Part One: Defining the problem (according to four authors)
Michael Frost – Mission is the shape of water
Frost is a well-published author speaker, and champion of what was called the emergent church movement. His title reveals the metaphor that drives his thesis – mission adapts itself to its host culture, just as water moulds to fit its container. The first eight chapters are a history of how the gospel has appropriately grounded and contextualised itself in various incarnations of history. The book reads like a popular anecdotal version of the seminal text Transforming Mission by Bosch.
For Frost, we are living through another season of cultural transition. So it follows that as our host culture changes its shape, our mission efforts must adapt to speak into the new context. Models of mission that fitted previous social eras are now outmoded, and will fail to engage and find traction. But this is not a problem, because our missional interactions are fluid. Our task is to read the times, and engage culture with the edge of the gospel that speaks into the present existential angsts.
Frost’s insight is twofold. Mission and gospel are above any one culture, and can speak life into any context. What is required on our part is situational awareness, followed by faithful adaptation.
The weaknesses in Frost’s approach are also twofold. To emphasise the adaption, the discontinuous – is to risk assimilation. Is the gospel message entirely fluid? And second, assuming we can find the appropriate presentation, is culture always receptive to the gospel?
Stephen McAlpine – Futureproof
McAlpine is a pastor/blogger cum social commentator. His first book (Being the Bad Guys) seeks to explain how we got here, and Futureproof outlines what we do in response to our new context. With Frost, McAlpine is keenly conscious that culture has shifted. Western culture has become highly individualised, seeking selfactualisation. People are chasing hard after identity, relationships and fulfilment. Ironically, what they find is anxiety, loneliness, and divisive tribalism, while their hopes remain fleeting and elusive.

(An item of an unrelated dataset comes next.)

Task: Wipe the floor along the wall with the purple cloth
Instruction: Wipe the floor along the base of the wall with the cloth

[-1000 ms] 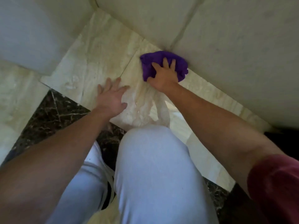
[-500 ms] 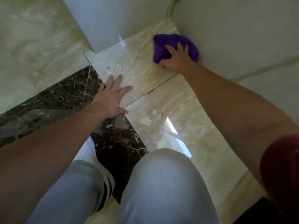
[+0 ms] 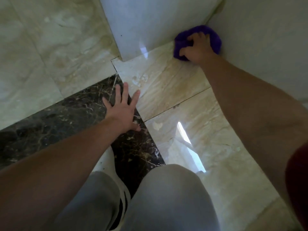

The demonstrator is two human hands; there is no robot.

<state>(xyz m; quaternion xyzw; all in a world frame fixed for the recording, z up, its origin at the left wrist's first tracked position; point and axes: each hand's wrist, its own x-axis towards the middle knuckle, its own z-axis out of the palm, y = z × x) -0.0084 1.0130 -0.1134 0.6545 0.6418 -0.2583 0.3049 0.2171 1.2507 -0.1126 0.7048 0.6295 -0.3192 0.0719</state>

For Frost, social change calls for missional adaptation. Not so for McAlpine. Our task is to outlast and outdo the culture. McAlpine believes that whatever good culture seeks, Jesus is somehow a more beautiful fulfilment of that hope than what they imagine. The church’s calling then, is to embody and express that hope as a compelling reflector of Jesus.
Mc Alpine is non-alarmist. The church has Jesus, his Word, and his Spirit, and is therefore futureproofed. Whatever the question is, Jesus is the answer. And we, the church, are his body. In this sense, McAlpine is also refreshingly corporate in his understanding of our identity, and the church’s mission. I love it!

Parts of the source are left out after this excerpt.